People with miliary skin TB are usually visibly unwell, with fever, weight loss, fatigue, and poor appetite. This form is not subtle or isolated the way other types of skin TB can be.

TB Gumma: Deep Abscesses

TB gumma, or metastatic tuberculous abscess, forms when bacteria spread through the bloodstream and lodge in the deep tissue beneath the skin. It primarily affects malnourished children and immunocompromised adults. The lesions present as firm nodules deep under the skin that eventually soften, break open, and form draining ulcers, similar in appearance to scrofuloderma but without an obvious underlying infected lymph node or bone.

Why Skin TB Is Difficult to Diagnose

Many forms of skin TB mimic other, more common conditions. Warty TB can look like psoriasis, warts, or precancerous skin patches. Lupus vulgaris is often confused with sarcoidosis, chronic discoid lupus, or fungal infections. Scrofuloderma can resemble hidradenitis suppurativa or deep fungal infections. Even syphilis and leishmaniasis enter the list of look-alikes.
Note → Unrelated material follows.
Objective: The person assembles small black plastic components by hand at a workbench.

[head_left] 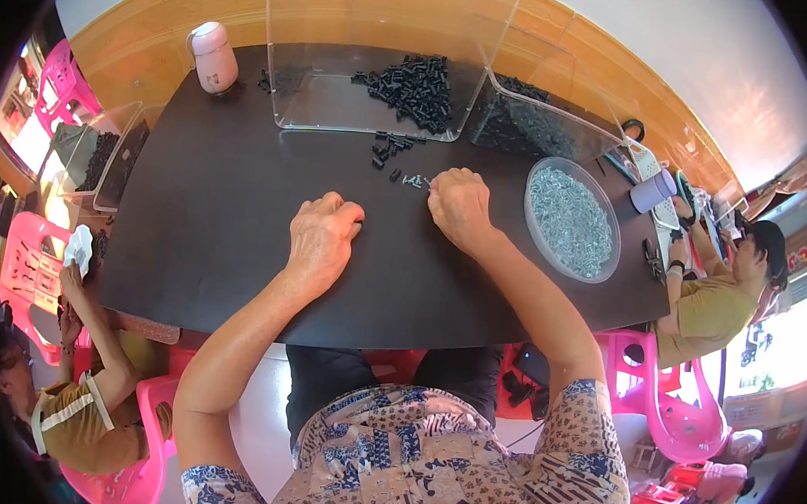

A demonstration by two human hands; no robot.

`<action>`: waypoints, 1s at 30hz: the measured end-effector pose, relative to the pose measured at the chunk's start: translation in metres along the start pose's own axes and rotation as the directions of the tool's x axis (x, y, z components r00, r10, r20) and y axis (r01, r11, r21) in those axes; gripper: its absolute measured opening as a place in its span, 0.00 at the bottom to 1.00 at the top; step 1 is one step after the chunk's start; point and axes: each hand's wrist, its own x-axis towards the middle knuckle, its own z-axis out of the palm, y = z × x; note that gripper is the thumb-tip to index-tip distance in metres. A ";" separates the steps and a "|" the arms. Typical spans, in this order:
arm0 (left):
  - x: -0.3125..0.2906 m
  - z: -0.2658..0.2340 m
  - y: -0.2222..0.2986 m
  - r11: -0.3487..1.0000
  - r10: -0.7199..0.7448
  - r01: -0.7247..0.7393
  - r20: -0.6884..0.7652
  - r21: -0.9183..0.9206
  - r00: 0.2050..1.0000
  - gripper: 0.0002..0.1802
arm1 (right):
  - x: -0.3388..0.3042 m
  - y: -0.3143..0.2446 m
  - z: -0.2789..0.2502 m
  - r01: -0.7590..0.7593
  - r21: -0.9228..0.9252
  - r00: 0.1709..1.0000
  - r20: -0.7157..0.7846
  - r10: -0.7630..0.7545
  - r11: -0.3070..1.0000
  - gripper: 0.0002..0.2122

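Note:
My left hand (324, 241) rests over the dark table with its fingers curled in and the thumb pressed against them; whatever it holds is hidden. Further right, my right hand (461, 208) pinches at the edge of a small group of silver screws (414, 180), with a screw at its fingertips. Just beyond the screws lie several loose black plastic parts (392, 149). They trail out from a big heap of the same black parts (416, 90) inside a clear plastic bin tipped with its open side toward me.
A round clear tub of silver screws (569, 220) stands right of my right arm. Behind it is a second clear bin (538, 122) with black parts. A pink bottle (215, 58) stands far left, a lilac cup (651, 191) far right. Co-workers sit at both sides.

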 end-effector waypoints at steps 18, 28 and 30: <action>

Standard lab tests are not always reliable. In one study of skin biopsy specimens, the classic acid-fast stain detected TB bacteria in only 30% of cases. Culturing the bacteria performed better at 60%, but cultures take weeks to grow. DNA-based testing (PCR) was the most sensitive at 85%, catching nearly a third of cases that both staining and culture missed. A skin biopsy is typically necessary, and often multiple tests are run in combination to reach a diagnosis.

What Treatment Looks Like

Skin TB is treated with the same multi-drug antibiotic regimens used for pulmonary TB, typically lasting 6 months or longer. The same combination of antibiotics used for lung TB targets the bacteria in skin lesions. Most forms of skin TB respond well to treatment, though healing often leaves scars, particularly with scrofuloderma and papulonecrotic tuberculid. Tuberculid forms also improve because treatment eliminates the underlying TB infection driving the immune reaction.

Because skin TB lesions grow slowly and are often painless, people sometimes live with them for months or years before getting a diagnosis. The appearance alone is rarely enough for a definitive answer, so if you notice a persistent, slowly expanding plaque, a non-healing ulcer, or draining nodules over a lymph node, those are patterns worth getting evaluated, particularly if you have risk factors like prior TB exposure or a weakened immune system.